SBIR-STTR Award

Methodology and Tools for Aligning Vector and Image Date
Award last edited on: 3/25/2009

Sponsored Program
SBIR
Awarding Agency
DOD : Army
Total Award Amount
$849,908
Award Phase
2
Solicitation Topic Code
A06-135
Principal Investigator
Boris Kovalerchuk

Company Information

BKF Systems

8241 South 123rd Street
Seattle, WA 98178
   (509) 857-2500
   BKFSystems@gmail.com
   www.bkfsystems.com
Location: Single
Congr. District: 09
County: King

Phase I

Contract Number: ----------
Start Date: ----    Completed: ----
Phase I year
2007
Phase I Amount
$119,910
This research addresses the rising critical need for automated conflation of vector/raster data as more and more high resolution data are collected for updates/improvement of graphic products employed in various mission areas of the Army and other user communities. Our conflation methodology derives from the integration of two well-established conflation approaches, and is developed with a preliminary software design in Phase I. Successful testing using Government data will be followed with a Phase II effort wherein we will complete the conflation system design and produce a prototype ready for deployment as a commercial product. Our approach starts with a deep scientific understanding of the complexities/challenges that characterize the conflation problem. We attack the misalignment issues of nonlinearity, disparate scales, uncontrolled noise, etc., on a first principles basis using rigorous mathematics rather than empirical trail and error adjustments that basically distribute the misalignment rather than attack fundamental causes. In developing our integrated methodology, we will establish the synergism achieved by combining two approaches: use of algebraic algorithms and similarity transformation of local features. We establish three fundamental research hypotheses about these complementing approaches, which will be tested and evaluated in order to provide a technical roadmap toward the optimal conflation solution.

Benefits:
Our optimal conflation solution is aimed at minimizing human intervention while maximizing automation of the process. We take advantage of preprocessing activities that identify/assess available metadata and prior knowledge about data sets. We initially examine data source differences in resolution, orientation, and feature mismatching, and thereby inform/expedite the subsequent processing steps as tangible economic and efficiency benefits.

Keywords:
Aligning, Vector data, conflation, image registration, invariants, parameter space,image understanding.

Phase II

Contract Number: ----------
Start Date: ----    Completed: ----
Phase II year
2008
Phase II Amount
$729,998
Present methods of vector-raster conflation require extensive human intervention and labor, which is an expensive effort better spent in cognitive, decision-making tasks. Integration or alignment of vector and raster geospatial data may have inaccurate and contradictory geo-references, or not have them at all.
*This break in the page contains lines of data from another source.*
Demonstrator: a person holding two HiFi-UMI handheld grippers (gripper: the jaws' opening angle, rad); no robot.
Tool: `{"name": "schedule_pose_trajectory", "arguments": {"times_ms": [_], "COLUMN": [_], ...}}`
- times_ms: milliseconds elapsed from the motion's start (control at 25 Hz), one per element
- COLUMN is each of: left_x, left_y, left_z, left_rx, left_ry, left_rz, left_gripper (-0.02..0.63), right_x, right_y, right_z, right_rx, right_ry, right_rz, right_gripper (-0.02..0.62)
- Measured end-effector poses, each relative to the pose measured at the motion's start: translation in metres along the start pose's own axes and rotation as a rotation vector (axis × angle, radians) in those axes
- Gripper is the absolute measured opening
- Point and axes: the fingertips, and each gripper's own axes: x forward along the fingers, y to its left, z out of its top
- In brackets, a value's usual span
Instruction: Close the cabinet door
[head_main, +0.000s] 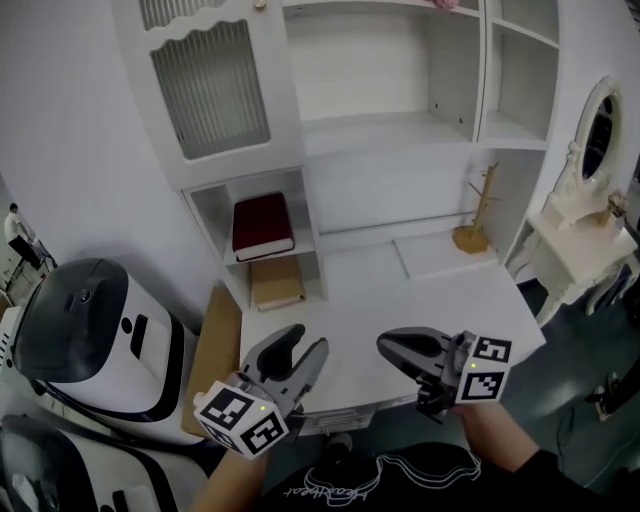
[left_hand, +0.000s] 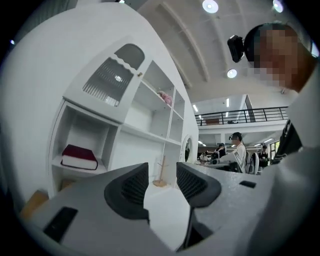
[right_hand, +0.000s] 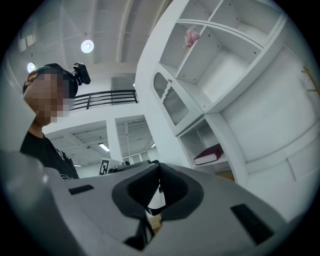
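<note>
The white cabinet (head_main: 400, 130) stands behind a white desk. Its door (head_main: 210, 85), with a ribbed glass pane and a small knob (head_main: 260, 5) at the top right corner, sits at the upper left and looks flush with its frame. The same door (left_hand: 107, 80) shows high in the left gripper view, and the door (right_hand: 172, 102) also shows in the right gripper view. My left gripper (head_main: 300, 350) hovers open over the desk's near left edge, nothing between its jaws (left_hand: 160, 182). My right gripper (head_main: 390, 345) is shut and empty, well below the door (right_hand: 159, 167).
A dark red book (head_main: 262, 225) lies in the open shelf under the door, a tan book (head_main: 277, 283) below it. A wooden stand (head_main: 472, 232) rises at the desk's (head_main: 380, 290) back right. A white vanity with mirror (head_main: 590, 230) is right; a white-and-black machine (head_main: 90, 340) and cardboard (head_main: 215, 360) are left.
</note>
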Motion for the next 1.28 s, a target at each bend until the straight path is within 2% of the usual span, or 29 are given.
{"name": "schedule_pose_trajectory", "arguments": {"times_ms": [200,400,480,640,880,1120,1280], "left_x": [-0.007,-0.013,-0.014,-0.012,-0.01,-0.012,-0.012], "left_y": [-0.028,-0.043,-0.045,-0.05,-0.053,-0.046,-0.043], "left_z": [-0.039,-0.043,-0.046,-0.052,-0.059,-0.066,-0.067], "left_rx": [-0.062,-0.084,-0.098,-0.111,-0.084,-0.129,-0.129], "left_ry": [0.038,0.019,0.017,0.026,0.049,0.054,0.057], "left_rz": [-0.029,-0.062,-0.063,-0.078,-0.085,-0.089,-0.094], "left_gripper": [0.125,0.03,0.014,0.005,0.005,0.005,0.005], "right_x": [-0.011,-0.021,-0.023,-0.024,-0.025,-0.021,-0.018], "right_y": [0.011,0.012,0.013,0.015,0.012,0.009,0.009], "right_z": [-0.018,-0.029,-0.033,-0.04,-0.05,-0.06,-0.06], "right_rx": [-0.001,0.009,0.01,0.002,0.027,0.04,0.039], "right_ry": [0.008,-0.001,0.001,0.015,0.014,0.027,0.026], "right_rz": [0.003,-0.019,-0.022,-0.027,-0.038,-0.055,-0.061], "right_gripper": [0.006,0.006,0.006,0.006,0.006,0.006,0.006]}}
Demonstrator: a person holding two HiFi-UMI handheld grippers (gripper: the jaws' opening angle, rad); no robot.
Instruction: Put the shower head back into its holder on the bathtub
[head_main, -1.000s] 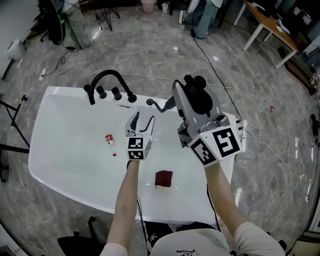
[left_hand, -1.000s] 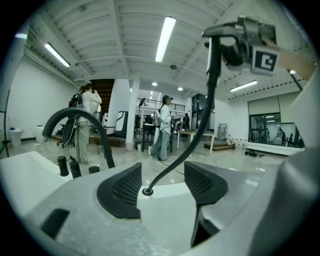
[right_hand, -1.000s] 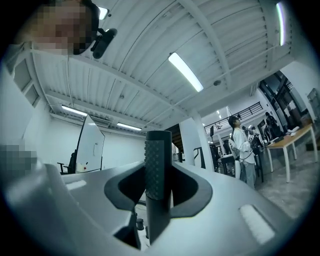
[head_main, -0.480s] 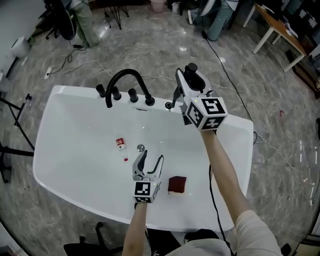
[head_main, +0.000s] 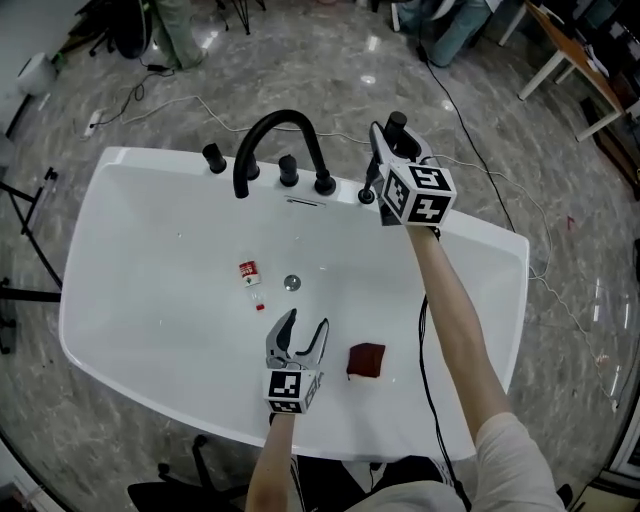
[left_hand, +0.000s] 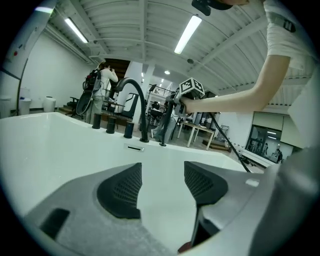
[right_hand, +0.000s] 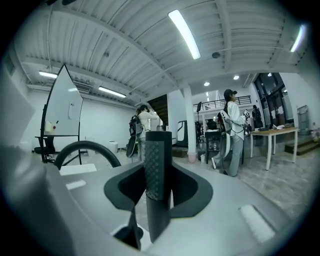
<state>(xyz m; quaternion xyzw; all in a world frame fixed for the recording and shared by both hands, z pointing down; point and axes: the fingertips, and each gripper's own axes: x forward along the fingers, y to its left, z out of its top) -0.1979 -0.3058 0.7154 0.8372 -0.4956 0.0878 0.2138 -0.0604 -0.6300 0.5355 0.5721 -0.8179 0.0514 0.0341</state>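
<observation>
- Seen from above, a white bathtub (head_main: 120, 165) has a curved black faucet (head_main: 275, 125) on its back rim.
- Progress: the shower head (head_main: 398, 126) is at the back rim, just right of the faucet, in the right tongs (right_hand: 157, 186). It does not look seated yet. It is directly above a small black fitting (head_main: 367, 196) on the rim, probably the holder.
- Left to do, as I judge it: lower the shower head into the holder and let go.
- The shower head is black, with a slim round handle and a dimpled grip strip. It stands upright, and the right tongs are clamped on its handle.
- The left tongs (head_main: 300, 326) are spread wide and hold nothing. They are over the tub floor, near a dark red block (head_main: 367, 360).
</observation>
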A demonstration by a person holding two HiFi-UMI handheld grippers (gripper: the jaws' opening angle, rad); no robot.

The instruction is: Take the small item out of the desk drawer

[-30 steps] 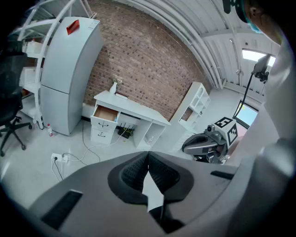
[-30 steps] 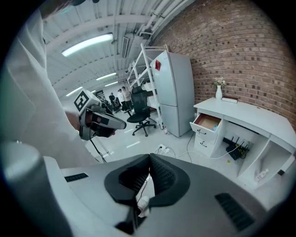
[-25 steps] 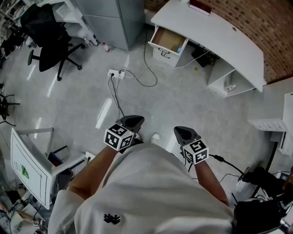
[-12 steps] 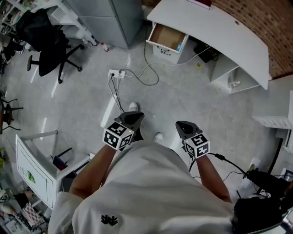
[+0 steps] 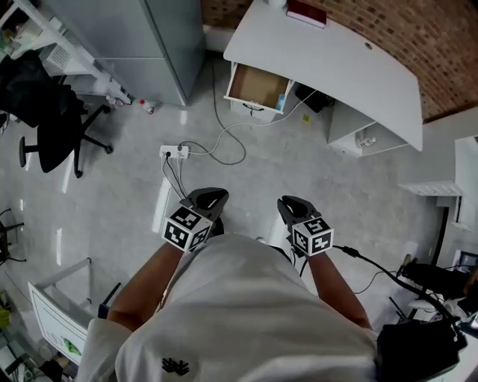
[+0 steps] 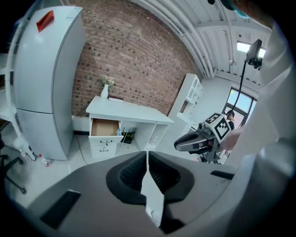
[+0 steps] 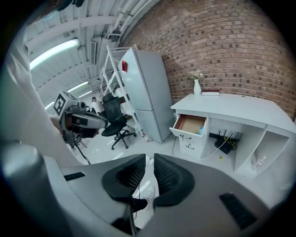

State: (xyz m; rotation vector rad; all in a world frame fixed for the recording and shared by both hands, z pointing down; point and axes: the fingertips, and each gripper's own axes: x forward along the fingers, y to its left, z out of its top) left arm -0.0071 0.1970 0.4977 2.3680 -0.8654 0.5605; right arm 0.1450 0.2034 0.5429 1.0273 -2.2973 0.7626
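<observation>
The white desk (image 5: pixel 336 60) stands ahead against the brick wall, its top drawer (image 5: pixel 258 88) pulled open. A small blue item (image 5: pixel 281 102) leans in the drawer's right corner, and it also shows in the right gripper view (image 7: pixel 201 130). I hold both grippers close to my body, far from the desk. My left gripper (image 5: pixel 211 200) is shut with nothing in it. The jaws of my right gripper (image 5: pixel 290 207) are opening, a narrow gap showing between them, with only floor seen through it.
A tall grey cabinet (image 5: pixel 160 45) stands left of the desk. A power strip (image 5: pixel 173 151) with trailing cables lies on the floor between me and the drawer. A black office chair (image 5: pixel 45 127) is far left, a red book (image 5: pixel 306 13) lies on the desk, and white shelves (image 5: pixel 441 190) stand right.
I have stepped forward: the power strip and my feet lie nearer under the grippers, and the desk has shifted left in view. Both grippers stay in front of my body.
</observation>
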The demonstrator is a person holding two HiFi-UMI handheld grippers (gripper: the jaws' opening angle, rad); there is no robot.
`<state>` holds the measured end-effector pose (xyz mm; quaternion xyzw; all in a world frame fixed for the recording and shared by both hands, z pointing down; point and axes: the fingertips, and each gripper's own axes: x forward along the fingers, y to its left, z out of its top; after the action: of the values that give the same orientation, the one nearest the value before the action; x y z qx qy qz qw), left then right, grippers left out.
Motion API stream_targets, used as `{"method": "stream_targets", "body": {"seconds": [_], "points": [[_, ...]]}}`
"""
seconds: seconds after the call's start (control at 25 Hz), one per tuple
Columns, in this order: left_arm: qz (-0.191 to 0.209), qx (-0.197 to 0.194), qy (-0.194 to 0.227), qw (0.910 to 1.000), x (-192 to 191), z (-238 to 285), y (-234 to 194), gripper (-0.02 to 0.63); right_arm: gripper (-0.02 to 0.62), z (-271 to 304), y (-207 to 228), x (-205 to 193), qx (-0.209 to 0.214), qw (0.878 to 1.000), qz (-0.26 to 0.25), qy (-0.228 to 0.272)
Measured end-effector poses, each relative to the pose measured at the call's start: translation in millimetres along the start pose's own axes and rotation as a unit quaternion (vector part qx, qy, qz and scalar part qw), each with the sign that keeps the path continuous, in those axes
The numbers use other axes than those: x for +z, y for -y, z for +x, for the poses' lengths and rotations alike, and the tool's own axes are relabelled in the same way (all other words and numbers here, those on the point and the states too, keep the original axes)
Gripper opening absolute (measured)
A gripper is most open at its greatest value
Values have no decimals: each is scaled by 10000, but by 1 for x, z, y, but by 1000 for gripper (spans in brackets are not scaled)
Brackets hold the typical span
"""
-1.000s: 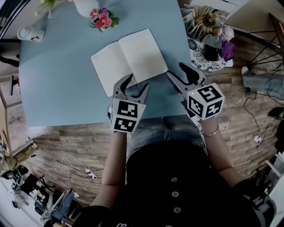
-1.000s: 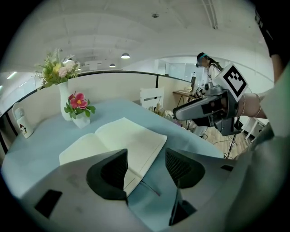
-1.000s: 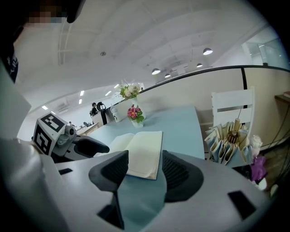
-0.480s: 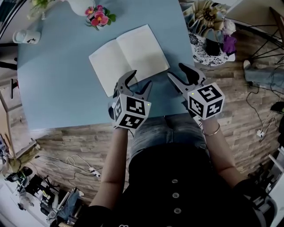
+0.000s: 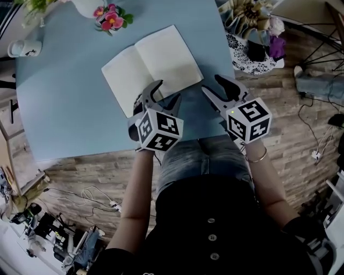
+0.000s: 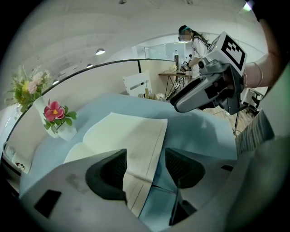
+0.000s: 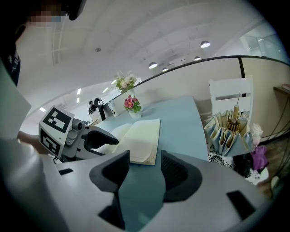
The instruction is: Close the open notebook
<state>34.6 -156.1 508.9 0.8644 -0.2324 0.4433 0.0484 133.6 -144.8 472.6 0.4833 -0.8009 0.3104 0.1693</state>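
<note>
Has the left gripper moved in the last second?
Yes. Against the open notebook, the left gripper has edged forward; its open tongs now straddle the notebook's near edge.

In your head view, your left gripper (image 5: 165, 92) covers the near edge of the notebook (image 5: 161, 59), so you cannot tell there whether a jaw touches the paper. The top edge cuts off the white vase (image 5: 86, 5). In your left gripper view, the clutter on the far desk (image 6: 174, 73) is too small to identify.
</note>
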Motion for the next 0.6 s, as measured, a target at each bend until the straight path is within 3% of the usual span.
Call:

Different and unknown rotations, disproportional scales, uncontrolled noise, various physical modalities, and other factors are fundamental challenges for robust alignment of such data. This is an area of extensive research and development, but commercial software products that can meet the current challenges do not yet exist. Our Phase I research has shown that automated/semi-automated vector–raster conflation is feasible. Our focus on automation is to significantly reduce the manual steps and time necessary to align vector and image data. We are already in contact with probable users of conflation technology and are engaging potential investors and partners. Our commercialization/transition approach is based upon a working relationship with Visual Learning Systems, Inc., which is a worldwide leader in automated feature extraction solutions within the GIS industry. The technical goal and envisioned outcome of this Phase II project is an initial version of a commercial conflation tool that can be moved rapidly into the market through Phase III efforts.

Keywords:
Vector-Raster Conflation Technology, Fusion, Imagery, Vector Map, Geospatial Data, Alignment, Feature Extraction, Gis.